Question 17, page 448, from Anton 8th. The question asks for the area, and the answer is 24.
Now, I did draw the graph, found the points where both functions touch each other by $f(x) = g(x)$:
(-5,8) and (5,6);
I'm having problems solving the integration.
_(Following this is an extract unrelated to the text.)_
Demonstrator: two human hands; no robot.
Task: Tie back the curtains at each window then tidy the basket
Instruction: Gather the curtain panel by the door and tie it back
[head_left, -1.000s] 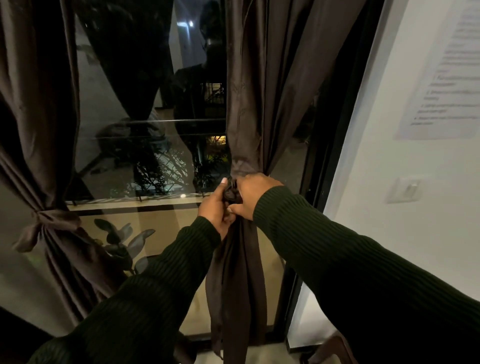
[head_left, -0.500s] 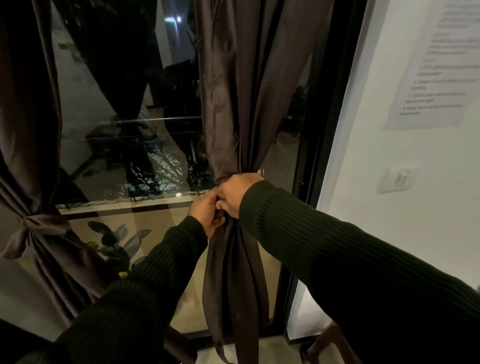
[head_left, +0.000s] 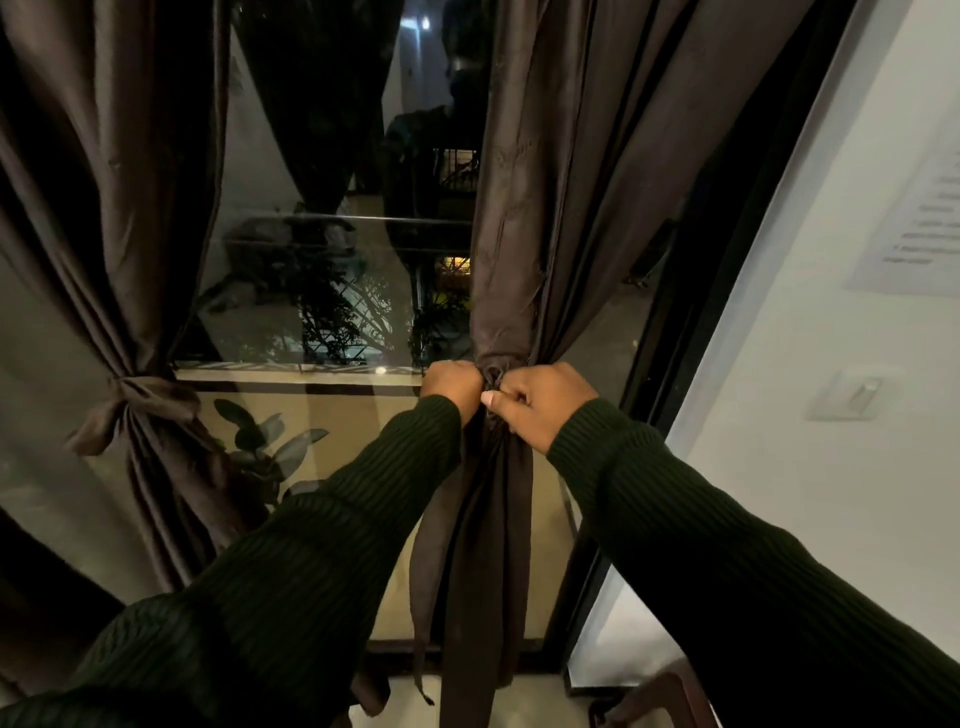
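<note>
Where the right-hand brown curtain (head_left: 550, 171) is gathered into a tight bunch just right of frame centre, the knot of its tie-back (head_left: 492, 375) sits between two fists. The left hand (head_left: 451, 387), at nine o'clock of the knot, is curled tightly on the fabric; the right hand (head_left: 540, 402), at three o'clock, pinches it with thumb against bent fingers. Loose tails of cloth (head_left: 483, 545) hang toward six o'clock. At about nine o'clock in the head view, the left curtain (head_left: 104, 208) is already cinched by a bow (head_left: 132, 402). At three o'clock, a wall switch (head_left: 852, 397) sits below a printed sheet (head_left: 919, 228). The window glass (head_left: 322, 270) reflects plants.
</note>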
I've tried so many times to solve it, but it comes to the same integral:
$$\int_{-5}^{5}-\frac{1}{5}x+7-2+|x-1| $$ then: $$\int_{-5}^{5}-\frac{1}{5}x+5+|x-1| $$
$$ -\frac{x^2}{10} + 5x + |\frac{x^2}{2}-x| $$
Replacing values: 5:
$$ -\frac{5^2}{10}+5.5+\frac{5^2}{2}-5 = \color{blue}{-\frac{25}{10}+25+\frac{25}{2}-5 = 30} $$
For -5:
$$ -\frac{(-5)^2}{10}+5.(-5)-\frac{(-5)^2}{2}+(-5) = \color{blue}{-\frac{25}{10}-25-\frac{25}{2}-5} = -45 $$
then the difference between these:
$$ 30 - (-45) = 75$$
I can't understand what I'm doing wrong, since the $|\frac{x^2}{2}-x|$ need to behave different on each value, for +5 = $\color{blue}{\frac{5^2}{2}-5}$ and for -5 = $\color{red}{-\frac{(-5)^2}{2}+(-5)}$
I searched by a integration calculator and found this: integral-calculator.com, but I've never seen anything like $$\frac{-(x+1).|x-1|}{2}$$
What am I doing wrong?
Updating with graph picture:
It is not the case that: $$ \int |g(x)| \, dx = \left|\int g(x) \, dx\right| $$ Instead, to get rid of the absolute values, we use the fact that: $$ |x - 1| = \begin{cases} x - 1 &\text{if } x \geq 1 \\ 1 - x &\text{if } x < 1 \end{cases} $$ We thus split the integral into two separate ones: $$ \int_{-5}^1 [(\tfrac{-1}{5}x + 7) - (2 + (1 - x))] \, dx + \int_{1}^5 [(\tfrac{-1}{5}x + 7) - (2 + (x - 1))] \, dx $$